You can also evaluate traffic at the container level by querying logs. To learn more about writing Log Analytic queries, see Log Analytics. To learn more about the storage logs schema, see Azure Blob Storage monitoring data reference.
Here's a query to get the number of read transactions and the number of bytes read on each container.
StorageBlobLogs | where OperationName == "GetBlob" | extend ContainerName = split(parse_url(Uri).Path, "/") | summarize ReadSize = sum(ResponseBodySize), ReadCount = count() by tostring(ContainerName)
The following query uses a similar query to obtain information about write operations.
StorageBlobLogs | where OperationName == "PutBlob" or OperationName == "PutBlock" or OperationName == "PutBlockList" or OperationName == "AppendBlock" or OperationName == "SnapshotBlob" or OperationName == "CopyBlob" or OperationName == "SetBlobTier" | extend ContainerName = split(parse_url(Uri).Path, "/") | summarize WriteSize = sum(RequestBodySize), WriteCount = count() by tostring(ContainerName)
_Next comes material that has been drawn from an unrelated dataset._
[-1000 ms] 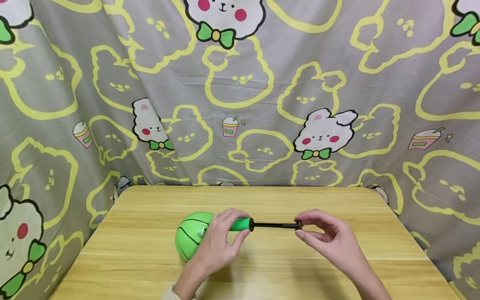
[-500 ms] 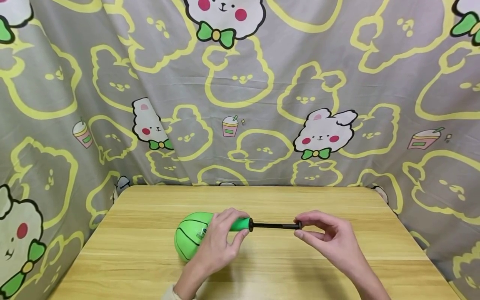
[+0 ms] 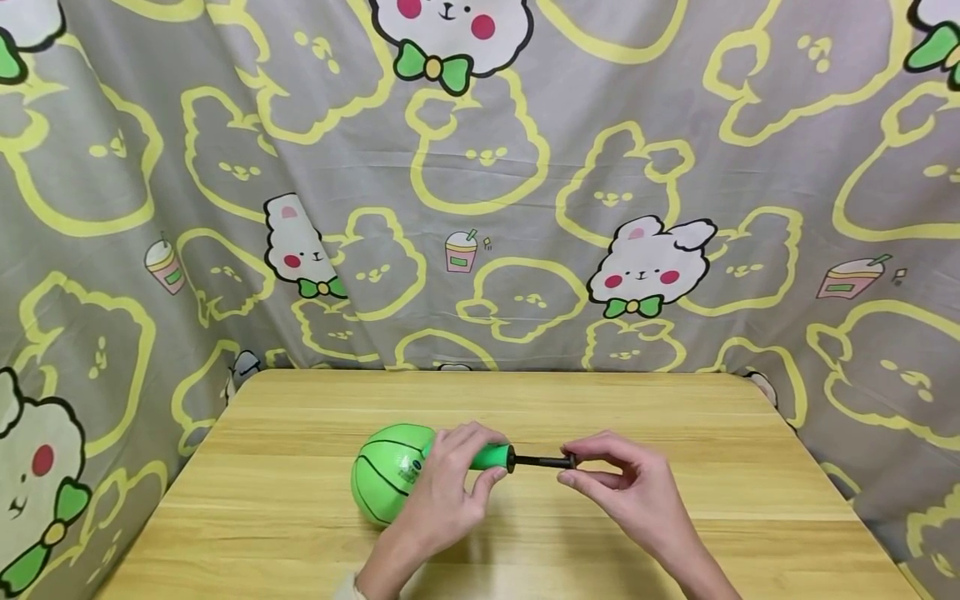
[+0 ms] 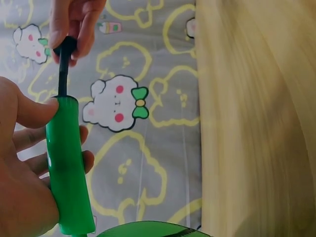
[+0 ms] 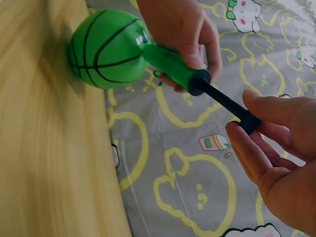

The above query references the names of multiple operations because more than one type of operation can count as a write operation. To learn more about which operations are considered read and write operations, see either Azure Blob Storage pricing or Azure Data Lake Storage pricing.
Audit account activity
In many cases, you'll need to audit the activities of your storage accounts for security and compliance. Operations on storage accounts fall into two categories: Control Plane and Data Plane.
A control plane operation is any Azure Resource Manager request to create a storage account or to update a property of an existing storage account. For more information, see Azure Resource Manager.
A data plane operation is an operation on the data in a storage account that results from a request to the storage service endpoint. For example, a data plane operation is executed when you upload a blob to a storage account or download a blob from a storage account. For more information, see Azure Storage API.
The section shows you how to identify the "when", "who", "what" and "how" information of control and data plane operations.
Auditing control plane operations
Resource Manager operations are captured in the Azure activity log. To view the activity log, open your storage account in the Azure portal, and then select Activity log.
Open any log entry to view JSON that describes the activity. The following JSON shows the "when", "what" and "how" information of a control plane operation:
The availability of the "who" information depends on the method of authentication that was used to perform the control plane operation. If the authorization was performed by an Azure AD security principal, the object identifier of that security principal would also appear in this JSON output (For example:
"http://schemas.microsoft.com/identity/claims/objectidentifier": "xxxxxxxx-xxxx-xxxx-xxxx-xxxxxxxxxxx"). Because you might not always see other identity-related information such as an email address or name, the object identifier is always the best way to uniquely identify the security principal.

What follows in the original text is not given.